Researchers rely on collections of books and other materials to support their scholarship. From these collections, scholars select, organize, and refine the worksets that will answer to their particular research objectives. The requirements for those worksets are becoming increasingly sophisticated and complex, both as humanities scholarship has become more interdisciplinary and as it has become more digital.
The HathiTrust Research Center (HTRC) is developing computational research access to some 10 million volumes (3 billion pages) to the HathiTrust corpus, a digital library of millions of books and other materials digitized by the Google Books project and other mass-digitization efforts. The HTRC is a collaborative research center launched jointly by Indiana University and the University of Illinois, along with the HathiTrust Digital Library.
Given the unprecedented size and scope of the HathiTrust corpus—in conjunction with the HTRC’s unique computational access to copyrighted materials—the Workset Creation for Scholarly Analysis: Prototyping Project (WCSA) will engage scholars in designing tools for exploration, location, and analytic grouping of materials so they can routinely conduct computational scholarship at scale, based on meaningful worksets.

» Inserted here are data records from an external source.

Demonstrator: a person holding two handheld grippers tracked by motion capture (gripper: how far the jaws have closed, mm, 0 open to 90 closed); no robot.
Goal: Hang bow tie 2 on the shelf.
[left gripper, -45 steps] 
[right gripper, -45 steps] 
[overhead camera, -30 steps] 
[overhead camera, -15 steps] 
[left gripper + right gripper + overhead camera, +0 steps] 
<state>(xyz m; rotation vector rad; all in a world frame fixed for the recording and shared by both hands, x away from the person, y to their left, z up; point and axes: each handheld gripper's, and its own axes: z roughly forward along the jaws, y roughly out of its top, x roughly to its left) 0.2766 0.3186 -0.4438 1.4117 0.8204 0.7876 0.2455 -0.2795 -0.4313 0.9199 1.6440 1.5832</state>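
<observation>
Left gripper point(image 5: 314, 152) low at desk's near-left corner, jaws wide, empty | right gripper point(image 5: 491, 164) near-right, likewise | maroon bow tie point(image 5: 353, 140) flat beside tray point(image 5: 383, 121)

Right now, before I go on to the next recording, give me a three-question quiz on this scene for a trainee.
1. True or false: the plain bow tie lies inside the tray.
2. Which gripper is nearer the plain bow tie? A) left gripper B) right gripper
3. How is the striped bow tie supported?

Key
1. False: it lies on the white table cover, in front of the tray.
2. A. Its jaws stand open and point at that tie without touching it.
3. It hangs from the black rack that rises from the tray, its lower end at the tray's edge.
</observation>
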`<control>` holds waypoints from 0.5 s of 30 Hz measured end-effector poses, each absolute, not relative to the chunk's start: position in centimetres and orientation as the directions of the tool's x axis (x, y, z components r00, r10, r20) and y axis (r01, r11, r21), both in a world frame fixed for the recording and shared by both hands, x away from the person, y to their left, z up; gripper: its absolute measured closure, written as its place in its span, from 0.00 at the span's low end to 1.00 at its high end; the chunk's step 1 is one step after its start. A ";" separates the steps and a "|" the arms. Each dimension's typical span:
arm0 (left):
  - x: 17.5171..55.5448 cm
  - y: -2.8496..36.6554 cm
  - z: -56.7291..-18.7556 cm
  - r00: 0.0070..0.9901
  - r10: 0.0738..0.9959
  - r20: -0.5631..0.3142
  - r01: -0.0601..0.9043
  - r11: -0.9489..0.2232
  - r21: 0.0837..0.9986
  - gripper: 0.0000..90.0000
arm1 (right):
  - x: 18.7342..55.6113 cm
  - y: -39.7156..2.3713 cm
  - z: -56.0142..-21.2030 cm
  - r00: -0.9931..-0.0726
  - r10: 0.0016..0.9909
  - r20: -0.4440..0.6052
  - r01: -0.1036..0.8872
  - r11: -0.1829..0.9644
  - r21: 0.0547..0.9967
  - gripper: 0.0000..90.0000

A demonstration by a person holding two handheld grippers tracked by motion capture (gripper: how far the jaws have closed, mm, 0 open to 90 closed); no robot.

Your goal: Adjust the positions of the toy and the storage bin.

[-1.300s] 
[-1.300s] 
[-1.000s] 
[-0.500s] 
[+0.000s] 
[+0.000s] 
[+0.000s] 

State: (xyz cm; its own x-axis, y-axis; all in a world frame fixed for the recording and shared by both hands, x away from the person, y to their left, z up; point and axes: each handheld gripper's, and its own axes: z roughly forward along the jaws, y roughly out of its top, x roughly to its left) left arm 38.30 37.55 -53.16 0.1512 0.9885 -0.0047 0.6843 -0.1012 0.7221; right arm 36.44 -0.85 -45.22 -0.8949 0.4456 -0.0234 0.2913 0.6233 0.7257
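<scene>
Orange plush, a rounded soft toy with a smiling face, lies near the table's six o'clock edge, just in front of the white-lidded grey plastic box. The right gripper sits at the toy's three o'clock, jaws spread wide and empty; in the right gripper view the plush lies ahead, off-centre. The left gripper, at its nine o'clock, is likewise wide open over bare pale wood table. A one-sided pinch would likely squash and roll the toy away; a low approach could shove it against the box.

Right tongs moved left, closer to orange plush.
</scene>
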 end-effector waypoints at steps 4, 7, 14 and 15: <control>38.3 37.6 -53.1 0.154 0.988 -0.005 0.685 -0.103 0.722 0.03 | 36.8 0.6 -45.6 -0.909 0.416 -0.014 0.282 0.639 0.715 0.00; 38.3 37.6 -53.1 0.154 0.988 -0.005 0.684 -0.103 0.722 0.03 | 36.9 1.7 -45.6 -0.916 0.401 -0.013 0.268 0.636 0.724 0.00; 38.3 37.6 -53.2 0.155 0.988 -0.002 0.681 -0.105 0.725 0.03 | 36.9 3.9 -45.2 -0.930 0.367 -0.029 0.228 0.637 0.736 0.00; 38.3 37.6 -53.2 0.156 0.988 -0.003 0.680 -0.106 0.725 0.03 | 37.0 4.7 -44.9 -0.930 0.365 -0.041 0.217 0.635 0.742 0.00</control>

WCSA will address three sets of tightly intertwined research questions regarding: (1) enriching the metadata in the HathiTrust corpus; (2) augmenting string-based metadata with URIs to leverage discovery and sharing through external services; and (3) formalizing the notion of collections and worksets in the context of the HTRC.
WCSA is directed by iSchool Associate Dean for Research J. Stephen Downie, professor and HTRC codirector; iSchool-affiliated faculty member Timothy W. Cole (MS '89), professor at the University of Illinois Library; and Beth A. Plale, professor at the Indiana University School of Informatics and Computing and HTRC codirector.